2012年05月15日

AS(強直性脊椎炎)の中医学的治療の研究成果

 再び、中西医結合学会の2011年度科技奨に関しての話題です。
 時々、このブログでも1等賞に選ばれた研究成果を見てきていますが、今回は老中医の経験から、現代医学への研究アプローチを行ったという例です。

 中日友好病院の研究グループが、国家中医薬管理局などの支持を受けながら、十年間に渡って研究を行ってきた『補腎強督法を中心にしたAS(強直性脊椎炎)総合治療法の臨床と実験』です。グループでは、焦樹徳教授の経験に基づき、国の「十一五重点専科診療方案」として重点的に研究が行われてきたテーマでもあります。

 AS(強直性脊椎炎)は、脊椎や股関節、肩の関節などに痛みや腫れなどの炎症反応がおこり、進行すると脊椎が硬直してしまう原因がまだ明らかではない疾患です。

 焦樹徳教授は、ASの中医病名を大僂と命名しています。この言葉は、『黄帝内経・素問・生気通天論』に登場しており、「阳气者,精则养神,柔则养筋。开阖不得,寒气从生,乃生大偻。」とあります。ここからも推測されるように、ASの弁証に関しては、寒熱がポイントとなります。

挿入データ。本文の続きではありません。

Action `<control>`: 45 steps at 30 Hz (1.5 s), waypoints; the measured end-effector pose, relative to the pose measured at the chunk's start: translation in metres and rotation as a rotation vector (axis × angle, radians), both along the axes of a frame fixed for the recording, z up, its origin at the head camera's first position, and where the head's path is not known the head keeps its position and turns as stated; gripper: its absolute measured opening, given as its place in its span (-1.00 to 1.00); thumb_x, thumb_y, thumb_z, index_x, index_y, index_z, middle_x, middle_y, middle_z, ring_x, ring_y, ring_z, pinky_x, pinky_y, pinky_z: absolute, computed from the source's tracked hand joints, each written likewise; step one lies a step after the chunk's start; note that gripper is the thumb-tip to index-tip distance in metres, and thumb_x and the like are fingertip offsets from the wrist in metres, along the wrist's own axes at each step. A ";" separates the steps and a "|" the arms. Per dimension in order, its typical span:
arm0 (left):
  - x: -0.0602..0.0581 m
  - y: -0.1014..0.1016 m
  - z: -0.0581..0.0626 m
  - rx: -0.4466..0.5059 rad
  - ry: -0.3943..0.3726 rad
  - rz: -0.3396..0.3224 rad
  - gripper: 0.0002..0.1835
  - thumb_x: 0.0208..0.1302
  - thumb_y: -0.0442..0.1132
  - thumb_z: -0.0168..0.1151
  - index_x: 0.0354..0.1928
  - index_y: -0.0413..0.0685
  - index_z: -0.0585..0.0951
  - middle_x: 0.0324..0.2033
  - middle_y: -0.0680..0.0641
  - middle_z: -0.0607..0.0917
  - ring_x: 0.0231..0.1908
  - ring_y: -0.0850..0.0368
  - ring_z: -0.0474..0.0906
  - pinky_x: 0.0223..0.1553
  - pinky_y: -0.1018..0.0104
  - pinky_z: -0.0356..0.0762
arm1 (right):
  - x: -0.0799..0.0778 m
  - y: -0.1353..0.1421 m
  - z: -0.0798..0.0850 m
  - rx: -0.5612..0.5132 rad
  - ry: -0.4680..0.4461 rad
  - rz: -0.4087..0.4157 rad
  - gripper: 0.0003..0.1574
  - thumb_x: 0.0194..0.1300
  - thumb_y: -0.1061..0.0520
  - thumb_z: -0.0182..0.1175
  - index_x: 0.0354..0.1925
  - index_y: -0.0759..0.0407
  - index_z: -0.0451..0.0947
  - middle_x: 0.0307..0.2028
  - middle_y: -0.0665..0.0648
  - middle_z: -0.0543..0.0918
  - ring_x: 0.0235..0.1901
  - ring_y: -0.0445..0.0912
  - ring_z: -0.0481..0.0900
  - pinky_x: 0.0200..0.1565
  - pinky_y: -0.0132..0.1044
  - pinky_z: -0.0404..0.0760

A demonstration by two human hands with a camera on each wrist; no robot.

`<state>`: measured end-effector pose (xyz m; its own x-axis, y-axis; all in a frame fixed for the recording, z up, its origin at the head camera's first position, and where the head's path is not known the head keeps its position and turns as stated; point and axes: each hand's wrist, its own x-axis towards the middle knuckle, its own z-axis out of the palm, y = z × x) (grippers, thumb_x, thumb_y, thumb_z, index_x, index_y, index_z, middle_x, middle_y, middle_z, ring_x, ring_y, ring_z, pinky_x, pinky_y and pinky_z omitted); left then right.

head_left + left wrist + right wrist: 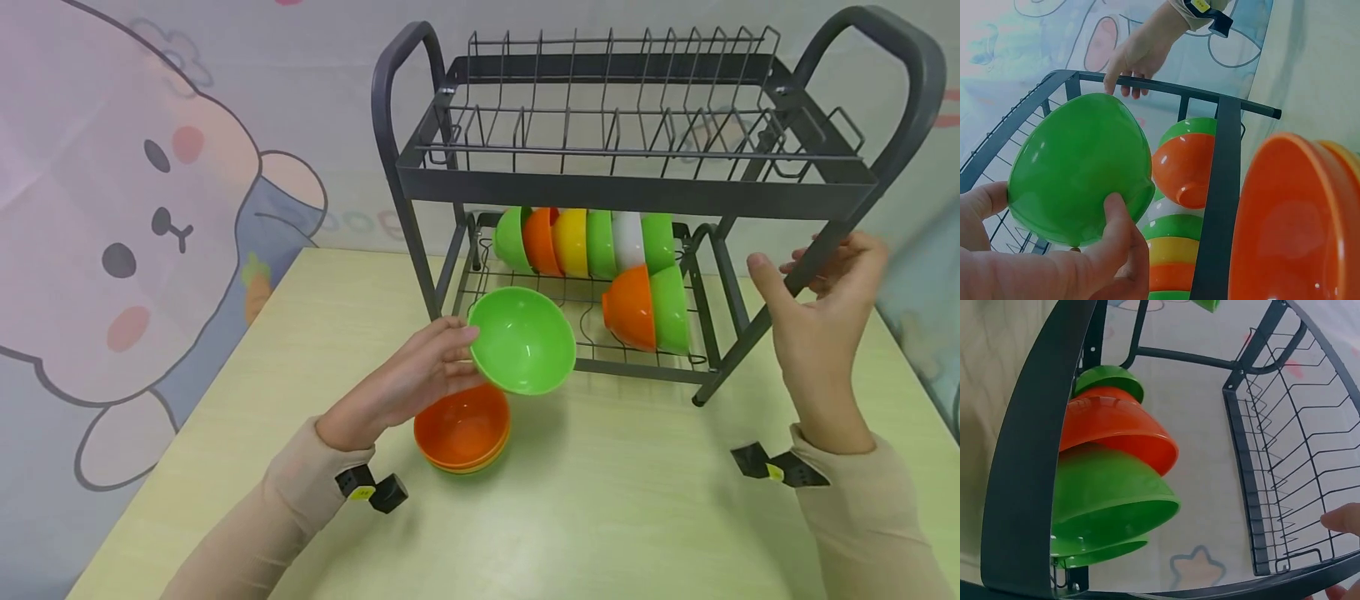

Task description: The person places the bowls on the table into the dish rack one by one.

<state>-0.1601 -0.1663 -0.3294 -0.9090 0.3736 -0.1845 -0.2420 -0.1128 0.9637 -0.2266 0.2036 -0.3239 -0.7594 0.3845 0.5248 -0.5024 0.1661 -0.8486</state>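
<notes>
In the head view my left hand (420,371) pinches a green bowl (522,342) by its rim. The bowl is tilted with its inside facing the camera, and the left wrist view shows its outside. Just below it on the table stands a small stack of bowls (462,427), an orange one on top. My right hand (828,317) grips the right front leg of a dark two-tier dish rack (637,190), thumb and fingers around it. On the lower tier, several green, orange, yellow and white bowls (572,242) stand on edge in a back row. Nearer are an orange bowl (628,308) and a green bowl (671,310).
The rack's upper tier (645,154) is a wire basket with curved side handles. Its lower front rail (637,369) sits close above the light wooden table (585,517). Behind hangs a cloth (187,208) with a cartoon animal print.
</notes>
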 end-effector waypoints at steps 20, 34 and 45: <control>-0.021 0.012 0.010 -0.066 0.013 0.008 -0.49 0.51 -0.17 -0.03 0.29 -0.29 0.08 0.11 -0.29 0.35 -0.05 -0.07 0.56 0.17 0.08 0.53 | -0.010 -0.008 -0.006 -0.349 0.118 0.409 -0.45 0.59 -0.03 -0.08 -0.39 0.40 0.44 -0.62 0.23 0.45 -0.77 -0.10 0.16 -0.70 -0.40 0.22; -0.043 0.022 0.007 -0.158 0.027 -0.023 -0.49 0.53 -0.13 0.02 0.28 -0.23 0.07 0.16 -0.33 0.34 0.13 -0.21 0.53 0.21 0.12 0.49 | -0.012 -0.010 -0.007 -0.382 0.134 0.396 -0.36 0.61 -0.08 -0.16 -0.57 0.26 0.18 -0.72 0.10 0.20 -0.78 -0.16 0.07 -0.73 -0.40 0.05; -0.056 0.030 0.008 -0.181 0.038 -0.061 -0.50 0.53 -0.12 0.04 0.26 -0.22 0.09 0.23 -0.27 0.29 0.19 -0.18 0.51 0.18 0.19 0.51 | -0.015 -0.012 -0.010 -0.429 0.155 0.396 -0.34 0.61 -0.07 -0.13 -0.60 0.27 0.12 -0.76 0.08 0.16 -0.80 -0.17 0.05 -0.73 -0.36 -0.05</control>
<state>-0.2156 -0.1367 -0.3210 -0.8931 0.3924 -0.2199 -0.2065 0.0766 0.9754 -0.2420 0.1921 -0.3342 -0.8150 0.2902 0.5016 -0.5794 -0.3996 -0.7103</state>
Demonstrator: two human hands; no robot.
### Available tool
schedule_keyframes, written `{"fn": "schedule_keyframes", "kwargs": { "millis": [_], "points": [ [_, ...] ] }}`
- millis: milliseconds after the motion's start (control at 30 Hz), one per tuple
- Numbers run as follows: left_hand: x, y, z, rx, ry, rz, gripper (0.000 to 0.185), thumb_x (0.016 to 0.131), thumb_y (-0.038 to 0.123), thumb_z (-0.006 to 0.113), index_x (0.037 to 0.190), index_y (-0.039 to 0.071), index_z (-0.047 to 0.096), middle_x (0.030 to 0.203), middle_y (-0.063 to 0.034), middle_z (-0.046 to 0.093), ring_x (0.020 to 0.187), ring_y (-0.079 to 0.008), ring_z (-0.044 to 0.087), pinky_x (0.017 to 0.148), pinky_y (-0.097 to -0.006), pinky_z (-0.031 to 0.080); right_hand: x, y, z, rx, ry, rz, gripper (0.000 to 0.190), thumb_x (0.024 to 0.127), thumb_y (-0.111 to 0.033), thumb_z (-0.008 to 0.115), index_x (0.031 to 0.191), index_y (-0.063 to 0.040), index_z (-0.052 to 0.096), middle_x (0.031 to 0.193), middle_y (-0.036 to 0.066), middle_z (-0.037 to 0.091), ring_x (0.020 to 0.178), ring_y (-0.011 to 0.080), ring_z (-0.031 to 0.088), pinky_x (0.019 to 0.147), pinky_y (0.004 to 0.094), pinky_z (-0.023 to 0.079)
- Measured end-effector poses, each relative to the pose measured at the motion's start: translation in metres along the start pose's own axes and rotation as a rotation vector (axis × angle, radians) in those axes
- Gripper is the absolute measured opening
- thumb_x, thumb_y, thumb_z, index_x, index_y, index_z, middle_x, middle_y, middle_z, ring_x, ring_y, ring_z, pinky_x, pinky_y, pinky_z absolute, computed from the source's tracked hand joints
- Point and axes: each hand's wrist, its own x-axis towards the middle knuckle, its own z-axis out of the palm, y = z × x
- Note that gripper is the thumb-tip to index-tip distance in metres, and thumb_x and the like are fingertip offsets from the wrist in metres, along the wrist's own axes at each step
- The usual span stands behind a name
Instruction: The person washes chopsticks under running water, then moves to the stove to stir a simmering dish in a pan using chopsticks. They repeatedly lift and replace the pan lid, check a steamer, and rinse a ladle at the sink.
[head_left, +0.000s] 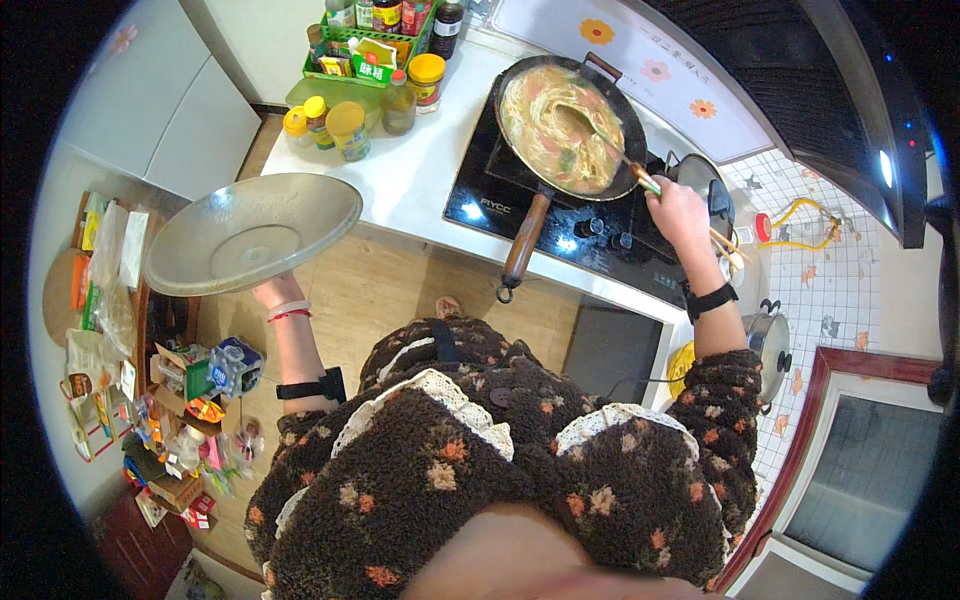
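Observation:
My right hand (677, 212) is closed around the wooden handle of a ladle (640, 176), whose metal bowl lies in noodle soup (559, 124). The soup, with pinkish and greenish pieces, fills much of a dark wok (636, 135) on a black gas or electric stove; which kind I cannot tell. The wok's wooden handle (527, 236) points towards me over the counter edge. At the left, my left hand (276, 291) holds a large round metal lid (255, 234) from beneath, away from the wok; the lid hides most of the fingers.
Seasoning jars (348, 131), an oil bottle (399, 103) and a green basket (311, 73) of bottles stand on the white counter (405, 180). Lidded pots (771, 352) stand at the right. A dark range hood (810, 82) overhangs the back right. Boxes and packages crowd the left floor.

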Motion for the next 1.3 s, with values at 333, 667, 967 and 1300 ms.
{"fn": "schedule_keyframes", "kwargs": {
  "millis": [333, 667, 967, 1300],
  "points": [
    [-0.007, 0.011, 0.009, -0.061, 0.105, 0.044, 0.021, 0.096, 0.022, 0.057, 0.112, 0.008, 0.058, 0.101, -0.0039, 0.062, 0.077, -0.0150, 0.056, 0.061, -0.0257, 0.046, 0.034, -0.007, 0.024, -0.086, 0.042, 0.086, 0.023, 0.089, -0.026, 0.054, 0.098, -0.008, 0.066, 0.079, 0.020, 0.069, 0.076, 0.0369, 0.069, 0.070, 0.0484, 0.056],
    [0.001, 0.001, 0.013, -0.012, 0.085, -0.006, 0.021, 0.097, 0.026, 0.056, 0.111, 0.010, 0.058, 0.098, -0.0026, 0.061, 0.075, -0.0135, 0.054, 0.057, -0.0249, 0.043, 0.004, 0.006, 0.007, -0.225, 0.020, -0.290, 0.015, 0.087, -0.014, 0.055, 0.100, -0.008, 0.061, 0.066, 0.016, 0.065, 0.066, 0.0335, 0.068, 0.059, 0.0464, 0.054],
    [0.008, -0.009, 0.016, -0.004, 0.037, -0.065, 0.023, 0.099, 0.028, 0.055, 0.114, 0.012, 0.057, 0.104, -0.0021, 0.060, 0.075, -0.0138, 0.052, 0.058, -0.0255, 0.044, -0.040, 0.026, -0.024, -0.367, -0.035, -0.344, 0.034, 0.089, -0.012, 0.054, 0.122, -0.013, 0.062, 0.069, 0.010, 0.066, 0.065, 0.0274, 0.068, 0.056, 0.0403, 0.053],
    [0.005, -0.010, 0.015, -0.006, 0.043, -0.067, 0.021, 0.098, 0.024, 0.055, 0.115, 0.012, 0.056, 0.102, -0.0028, 0.059, 0.070, -0.0128, 0.049, 0.058, -0.0245, 0.042, -0.076, 0.036, -0.114, -0.377, 0.033, -0.193, 0.042, 0.080, -0.016, 0.069, 0.122, -0.023, 0.064, 0.074, 0.011, 0.068, 0.068, 0.0279, 0.068, 0.063, 0.0400, 0.054]
  ]
}}
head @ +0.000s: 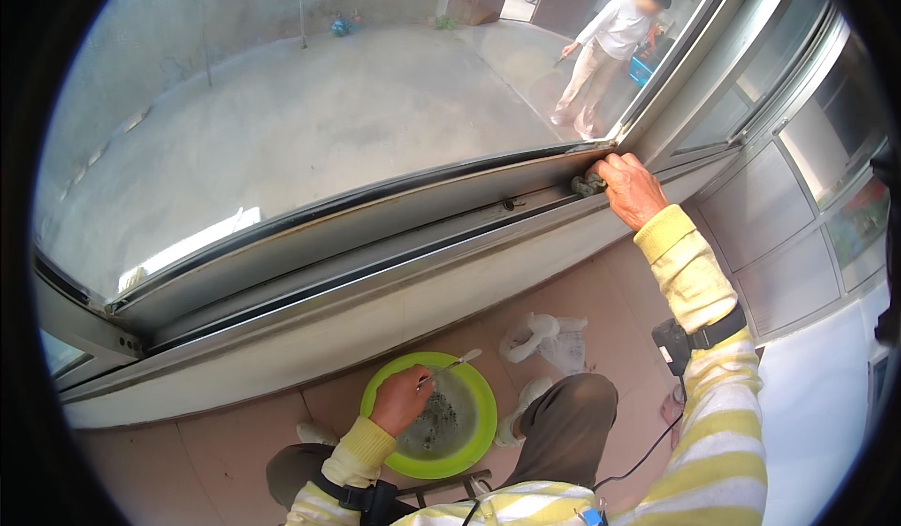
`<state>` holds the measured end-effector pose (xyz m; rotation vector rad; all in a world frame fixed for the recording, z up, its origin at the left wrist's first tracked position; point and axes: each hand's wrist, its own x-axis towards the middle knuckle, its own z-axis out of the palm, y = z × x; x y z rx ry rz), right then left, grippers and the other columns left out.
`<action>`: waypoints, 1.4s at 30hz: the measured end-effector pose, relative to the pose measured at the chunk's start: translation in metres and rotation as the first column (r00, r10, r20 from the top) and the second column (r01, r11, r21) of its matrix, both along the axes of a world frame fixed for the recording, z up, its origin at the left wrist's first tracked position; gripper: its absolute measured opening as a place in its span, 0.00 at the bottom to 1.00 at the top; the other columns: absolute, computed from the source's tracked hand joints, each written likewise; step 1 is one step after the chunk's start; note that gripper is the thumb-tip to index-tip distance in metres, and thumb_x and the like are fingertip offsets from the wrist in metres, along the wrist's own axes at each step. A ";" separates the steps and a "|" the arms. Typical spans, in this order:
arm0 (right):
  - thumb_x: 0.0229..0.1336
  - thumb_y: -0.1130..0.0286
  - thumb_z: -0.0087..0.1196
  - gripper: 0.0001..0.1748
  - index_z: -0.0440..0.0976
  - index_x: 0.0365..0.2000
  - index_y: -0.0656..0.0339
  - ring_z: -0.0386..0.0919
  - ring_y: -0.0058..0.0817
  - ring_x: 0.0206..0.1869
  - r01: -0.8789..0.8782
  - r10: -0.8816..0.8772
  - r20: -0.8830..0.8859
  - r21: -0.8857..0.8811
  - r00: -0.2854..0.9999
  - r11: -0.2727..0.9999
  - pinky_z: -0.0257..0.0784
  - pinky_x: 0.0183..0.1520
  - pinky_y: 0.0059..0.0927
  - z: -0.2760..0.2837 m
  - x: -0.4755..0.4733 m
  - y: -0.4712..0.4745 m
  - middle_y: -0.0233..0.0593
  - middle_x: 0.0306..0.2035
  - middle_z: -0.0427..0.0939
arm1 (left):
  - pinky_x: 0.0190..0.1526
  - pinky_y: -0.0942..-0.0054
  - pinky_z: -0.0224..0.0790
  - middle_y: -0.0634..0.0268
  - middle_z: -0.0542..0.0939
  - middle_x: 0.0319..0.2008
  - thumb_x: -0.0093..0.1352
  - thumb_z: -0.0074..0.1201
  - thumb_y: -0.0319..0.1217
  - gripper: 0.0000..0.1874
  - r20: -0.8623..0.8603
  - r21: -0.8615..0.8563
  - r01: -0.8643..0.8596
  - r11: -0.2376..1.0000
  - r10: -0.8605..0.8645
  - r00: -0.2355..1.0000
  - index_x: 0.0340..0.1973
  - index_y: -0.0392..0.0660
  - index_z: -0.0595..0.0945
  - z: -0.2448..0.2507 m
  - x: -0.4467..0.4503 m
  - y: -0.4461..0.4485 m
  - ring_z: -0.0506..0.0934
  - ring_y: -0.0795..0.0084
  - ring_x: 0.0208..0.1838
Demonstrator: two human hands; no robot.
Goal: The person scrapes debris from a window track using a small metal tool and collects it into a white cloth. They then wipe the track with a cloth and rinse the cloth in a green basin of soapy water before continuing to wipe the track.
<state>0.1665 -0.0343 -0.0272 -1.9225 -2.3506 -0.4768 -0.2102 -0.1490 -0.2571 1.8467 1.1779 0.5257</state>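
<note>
My right hand [630, 187] grips a crumpled grey-green cloth [588, 184] at the right end of a window's lower metal frame [394, 234]. A small dark piece [512, 204] lies in the frame's channel to the left of the cloth. Over a bright green basin [486, 424] on the floor, my left hand [402, 398] holds a thin metal spoon [450, 369], its rounded end pointing up and to the right. Murky water [443, 424] with dark bits and some foam fills part of the basin.
A crumpled clear plastic bag [552, 339] lies on the tiled floor [232, 455] beyond the basin. My knees flank the basin, with a dark stool frame [447, 485] below it. Behind the large glass pane [317, 118], a person [609, 47] stands in a yard. A black cable [644, 455] hangs beside my right arm.
</note>
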 end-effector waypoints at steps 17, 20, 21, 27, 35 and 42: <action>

 そこで、AS治療の理論として、補腎強督を提唱し、中薬治療をベースに、運動・健康教育・西洋医学との併用・外用と内服の活用により、治療案が検討され、現在では国家中医薬管理局の「十一五重点専科診療方案」として採用されています。また、研究によって開発された補腎舒脊顆粒(骨砕補・杜仲・狗脊など10種類の生薬で構成、効能は補腎舒脊・散寒除湿・活血止痛)は、日中友好病院で院内製剤として使われていて、中国国内では唯一のAS治療用の中成薬として活用されています。
 
 これまでの研究では、補腎強督法により早期ASの骨量喪失の改善や、骨代謝の双方向での調節、骨密度や瘀血状態の改善などが確認されたとしていうます。

 AS治療の一つの方法として、今後も研究が続けられていくものと思います。

 中医学の興味深いところは、単なる古典の処方を検証するだけでなく、日頃の臨床結果から、効果の良かった処方を再検証し、新しい理論・弁証を構成していく点です。そのためにも、経験豊かな老中医たちの処方を勉強することも大切なのです。